▸ WHAT YOU NEED TO DO:
Could you please return each line of the data that has the word "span"?

============

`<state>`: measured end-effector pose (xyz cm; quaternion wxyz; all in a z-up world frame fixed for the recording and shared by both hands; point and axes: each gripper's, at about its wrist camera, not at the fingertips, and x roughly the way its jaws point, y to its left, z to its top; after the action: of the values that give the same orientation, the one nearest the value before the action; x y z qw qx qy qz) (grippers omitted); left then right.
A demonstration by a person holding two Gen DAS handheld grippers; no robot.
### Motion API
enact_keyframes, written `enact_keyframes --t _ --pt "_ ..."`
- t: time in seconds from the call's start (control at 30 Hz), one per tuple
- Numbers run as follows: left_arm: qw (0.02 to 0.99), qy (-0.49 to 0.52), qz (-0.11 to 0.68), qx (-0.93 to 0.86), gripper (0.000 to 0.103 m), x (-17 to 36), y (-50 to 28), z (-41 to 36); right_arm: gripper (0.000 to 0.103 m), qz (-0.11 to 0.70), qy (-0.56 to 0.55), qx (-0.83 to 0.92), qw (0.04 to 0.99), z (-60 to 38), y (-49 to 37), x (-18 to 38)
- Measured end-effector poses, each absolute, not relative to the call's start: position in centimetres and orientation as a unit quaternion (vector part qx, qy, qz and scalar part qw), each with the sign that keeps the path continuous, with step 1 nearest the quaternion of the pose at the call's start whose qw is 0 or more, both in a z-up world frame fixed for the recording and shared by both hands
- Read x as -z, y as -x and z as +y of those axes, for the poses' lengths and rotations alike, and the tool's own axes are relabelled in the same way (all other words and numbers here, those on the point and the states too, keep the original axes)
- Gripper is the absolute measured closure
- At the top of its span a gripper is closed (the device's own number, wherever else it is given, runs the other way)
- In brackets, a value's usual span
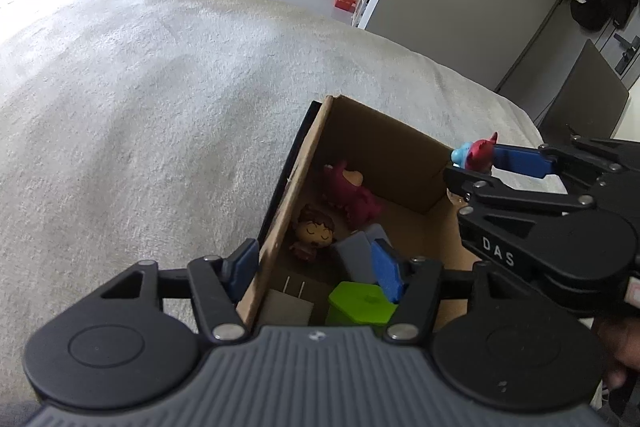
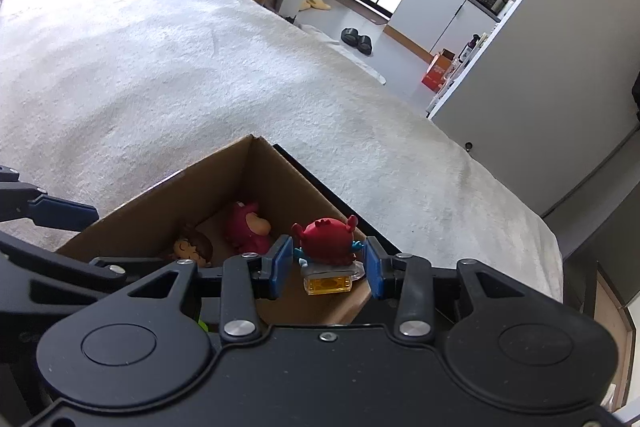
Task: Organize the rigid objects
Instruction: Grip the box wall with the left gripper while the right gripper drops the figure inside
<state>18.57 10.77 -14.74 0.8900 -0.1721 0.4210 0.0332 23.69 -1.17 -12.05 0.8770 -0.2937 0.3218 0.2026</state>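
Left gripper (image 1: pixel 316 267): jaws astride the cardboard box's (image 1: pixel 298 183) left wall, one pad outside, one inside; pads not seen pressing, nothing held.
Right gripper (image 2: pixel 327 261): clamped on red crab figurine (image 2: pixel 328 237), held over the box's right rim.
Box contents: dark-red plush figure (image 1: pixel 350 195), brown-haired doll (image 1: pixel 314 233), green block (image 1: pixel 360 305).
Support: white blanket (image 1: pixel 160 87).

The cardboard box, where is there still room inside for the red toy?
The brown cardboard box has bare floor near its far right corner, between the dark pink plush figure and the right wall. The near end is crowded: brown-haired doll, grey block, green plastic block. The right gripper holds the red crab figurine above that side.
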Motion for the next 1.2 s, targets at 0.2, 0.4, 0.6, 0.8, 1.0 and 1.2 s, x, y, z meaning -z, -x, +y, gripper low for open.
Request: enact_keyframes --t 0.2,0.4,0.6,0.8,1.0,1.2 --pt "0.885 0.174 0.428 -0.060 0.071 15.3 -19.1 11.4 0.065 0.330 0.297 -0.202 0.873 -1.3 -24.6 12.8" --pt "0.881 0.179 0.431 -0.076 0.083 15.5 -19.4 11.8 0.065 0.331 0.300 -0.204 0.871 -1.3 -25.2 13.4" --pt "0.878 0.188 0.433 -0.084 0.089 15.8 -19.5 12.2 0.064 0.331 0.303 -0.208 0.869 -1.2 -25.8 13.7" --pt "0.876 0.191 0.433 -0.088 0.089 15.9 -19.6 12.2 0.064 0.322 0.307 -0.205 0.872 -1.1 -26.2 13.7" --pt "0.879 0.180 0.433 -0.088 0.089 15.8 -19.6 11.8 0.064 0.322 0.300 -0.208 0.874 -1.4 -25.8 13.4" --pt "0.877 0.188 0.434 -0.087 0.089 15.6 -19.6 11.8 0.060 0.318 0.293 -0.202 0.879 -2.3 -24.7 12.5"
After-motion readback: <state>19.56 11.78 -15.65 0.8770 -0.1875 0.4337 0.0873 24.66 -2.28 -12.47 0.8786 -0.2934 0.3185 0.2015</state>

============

▸ EXERCISE SOLUTION:
- At the top of its span a gripper is closed (the device's own number, wherever else it is given, runs the other way)
- In brackets, a value's usual span

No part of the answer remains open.